• Instructions to follow
Of the records that follow, copy only the lines from the line containing "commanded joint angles" to the line containing "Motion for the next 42", both included, exactly as written.

• Material for this exercise
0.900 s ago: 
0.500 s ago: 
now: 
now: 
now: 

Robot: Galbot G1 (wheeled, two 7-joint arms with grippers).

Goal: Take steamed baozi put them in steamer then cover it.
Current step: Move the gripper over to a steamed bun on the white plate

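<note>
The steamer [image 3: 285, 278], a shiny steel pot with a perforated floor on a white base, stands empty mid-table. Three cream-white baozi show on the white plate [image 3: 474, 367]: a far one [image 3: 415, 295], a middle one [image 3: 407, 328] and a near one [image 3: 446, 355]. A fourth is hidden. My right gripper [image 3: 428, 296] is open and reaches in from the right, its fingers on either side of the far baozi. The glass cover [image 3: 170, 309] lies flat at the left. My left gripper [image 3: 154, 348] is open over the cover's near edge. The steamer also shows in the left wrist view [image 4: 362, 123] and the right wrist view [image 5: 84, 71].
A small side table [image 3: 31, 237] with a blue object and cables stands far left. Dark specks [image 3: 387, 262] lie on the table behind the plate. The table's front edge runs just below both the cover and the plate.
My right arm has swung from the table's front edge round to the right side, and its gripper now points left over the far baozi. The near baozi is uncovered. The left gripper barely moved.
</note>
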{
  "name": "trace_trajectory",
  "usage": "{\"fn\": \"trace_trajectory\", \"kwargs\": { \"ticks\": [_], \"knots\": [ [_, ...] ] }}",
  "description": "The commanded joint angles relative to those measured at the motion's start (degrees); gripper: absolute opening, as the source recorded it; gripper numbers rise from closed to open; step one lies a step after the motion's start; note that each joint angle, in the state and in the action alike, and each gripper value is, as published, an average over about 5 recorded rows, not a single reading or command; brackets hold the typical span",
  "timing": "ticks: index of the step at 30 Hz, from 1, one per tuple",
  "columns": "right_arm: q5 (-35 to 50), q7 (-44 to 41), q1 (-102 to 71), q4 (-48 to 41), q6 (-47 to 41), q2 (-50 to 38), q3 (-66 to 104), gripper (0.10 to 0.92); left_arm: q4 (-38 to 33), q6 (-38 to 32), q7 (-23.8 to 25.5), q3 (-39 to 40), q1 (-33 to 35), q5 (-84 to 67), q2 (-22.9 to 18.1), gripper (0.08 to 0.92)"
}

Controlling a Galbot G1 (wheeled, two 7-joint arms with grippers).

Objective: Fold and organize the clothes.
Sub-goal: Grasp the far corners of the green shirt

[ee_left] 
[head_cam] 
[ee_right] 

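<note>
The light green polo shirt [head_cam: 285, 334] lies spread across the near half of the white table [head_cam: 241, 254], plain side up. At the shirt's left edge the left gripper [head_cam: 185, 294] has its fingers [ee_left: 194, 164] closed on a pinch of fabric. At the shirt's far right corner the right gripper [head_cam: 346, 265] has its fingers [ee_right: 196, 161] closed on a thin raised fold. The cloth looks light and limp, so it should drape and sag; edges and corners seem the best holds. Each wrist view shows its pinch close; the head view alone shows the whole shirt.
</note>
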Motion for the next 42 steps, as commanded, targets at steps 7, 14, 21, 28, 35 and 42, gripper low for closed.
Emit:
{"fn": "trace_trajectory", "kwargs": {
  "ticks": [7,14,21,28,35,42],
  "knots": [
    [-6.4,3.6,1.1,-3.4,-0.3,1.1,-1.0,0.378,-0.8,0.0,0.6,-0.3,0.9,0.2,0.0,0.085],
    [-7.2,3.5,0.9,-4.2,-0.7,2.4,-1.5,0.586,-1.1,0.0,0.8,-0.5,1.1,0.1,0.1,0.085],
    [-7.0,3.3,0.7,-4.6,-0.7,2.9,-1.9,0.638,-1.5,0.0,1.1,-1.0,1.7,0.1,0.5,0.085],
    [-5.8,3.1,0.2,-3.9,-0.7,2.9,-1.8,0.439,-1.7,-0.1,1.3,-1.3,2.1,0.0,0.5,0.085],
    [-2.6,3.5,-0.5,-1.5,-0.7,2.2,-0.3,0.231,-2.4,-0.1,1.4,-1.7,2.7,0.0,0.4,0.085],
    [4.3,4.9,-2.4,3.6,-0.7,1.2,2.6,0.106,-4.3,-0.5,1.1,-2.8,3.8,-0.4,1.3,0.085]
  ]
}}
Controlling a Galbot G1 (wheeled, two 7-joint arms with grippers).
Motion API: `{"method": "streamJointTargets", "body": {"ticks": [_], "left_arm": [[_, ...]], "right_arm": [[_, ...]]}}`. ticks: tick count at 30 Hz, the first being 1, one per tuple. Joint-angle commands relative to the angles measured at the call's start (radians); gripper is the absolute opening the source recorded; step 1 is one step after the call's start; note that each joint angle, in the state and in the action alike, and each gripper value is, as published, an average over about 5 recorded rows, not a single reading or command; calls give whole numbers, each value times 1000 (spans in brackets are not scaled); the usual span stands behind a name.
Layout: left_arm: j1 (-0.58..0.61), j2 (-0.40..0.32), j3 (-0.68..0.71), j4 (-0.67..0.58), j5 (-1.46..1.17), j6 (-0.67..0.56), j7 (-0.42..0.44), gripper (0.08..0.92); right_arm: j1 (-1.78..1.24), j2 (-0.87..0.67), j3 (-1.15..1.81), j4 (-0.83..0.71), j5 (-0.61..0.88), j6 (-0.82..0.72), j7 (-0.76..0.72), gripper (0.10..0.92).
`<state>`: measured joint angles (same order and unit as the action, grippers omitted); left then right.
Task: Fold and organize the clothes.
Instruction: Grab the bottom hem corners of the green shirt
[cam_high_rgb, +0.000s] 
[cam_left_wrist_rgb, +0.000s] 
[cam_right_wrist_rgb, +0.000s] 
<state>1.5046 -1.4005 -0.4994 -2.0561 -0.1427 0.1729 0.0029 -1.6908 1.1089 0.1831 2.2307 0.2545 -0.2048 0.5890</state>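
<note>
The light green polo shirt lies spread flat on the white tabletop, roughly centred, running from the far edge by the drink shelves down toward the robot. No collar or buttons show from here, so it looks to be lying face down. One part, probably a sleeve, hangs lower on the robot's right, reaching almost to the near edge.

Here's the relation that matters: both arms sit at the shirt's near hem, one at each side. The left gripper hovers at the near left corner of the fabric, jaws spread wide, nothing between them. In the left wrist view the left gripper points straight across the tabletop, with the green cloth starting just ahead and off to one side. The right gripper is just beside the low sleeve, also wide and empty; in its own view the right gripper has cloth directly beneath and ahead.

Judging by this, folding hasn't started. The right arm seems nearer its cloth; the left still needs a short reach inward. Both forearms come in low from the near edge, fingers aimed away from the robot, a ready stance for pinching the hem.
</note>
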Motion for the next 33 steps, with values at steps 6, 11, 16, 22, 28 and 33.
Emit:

• Solution
  "description": "The commanded joint angles relative to those measured at the motion's start (degrees); gripper: absolute opening, as the source recorded it; gripper numbers rise from closed to open; step one lies a step after the motion's start; note that each joint angle, in the state and in the action alike, and each gripper value is, as published, an average over about 5 recorded rows, not a single reading or command; brackets hold the typical span",
  "timing": "ticks: index of the step at 30 Hz, from 1, one per tuple",
  "columns": "right_arm: q5 (-35 to 50), q7 (-44 to 41), q1 (-102 to 71), q4 (-48 to 41), q6 (-47 to 41), q2 (-50 to 38), q3 (-66 to 104), gripper (0.10 to 0.92); left_arm: q4 (-38 to 33), q6 (-38 to 32), q7 (-23.8 to 25.5), q3 (-39 to 40), q1 (-33 to 35), q5 (-84 to 67), q2 (-22.9 to 18.1), gripper (0.08 to 0.92)"
}

Controlling a Galbot G1 (wheeled, two 7-joint arms with grippers).

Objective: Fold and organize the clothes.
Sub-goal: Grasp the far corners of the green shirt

[ee_left] 
[head_cam] 
[ee_right] 

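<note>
The light green polo shirt [head_cam: 285, 334] lies spread across the near half of the white table [head_cam: 241, 254], plain side up. At the shirt's left edge the left gripper [head_cam: 185, 294] has its fingers [ee_left: 194, 164] closed on a pinch of fabric. At the shirt's far right corner the right gripper [head_cam: 346, 265] has its fingers [ee_right: 196, 161] closed on a thin raised fold. The cloth looks light and limp, so it should drape and sag; edges and corners seem the best holds. Each wrist view shows its pinch close; the head view alone shows the whole shirt.
</note>
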Motion for the next 42 steps, as commanded, targets at steps 7, 14, 21, 28, 35 and 42, gripper low for closed.

With that, the exercise is done.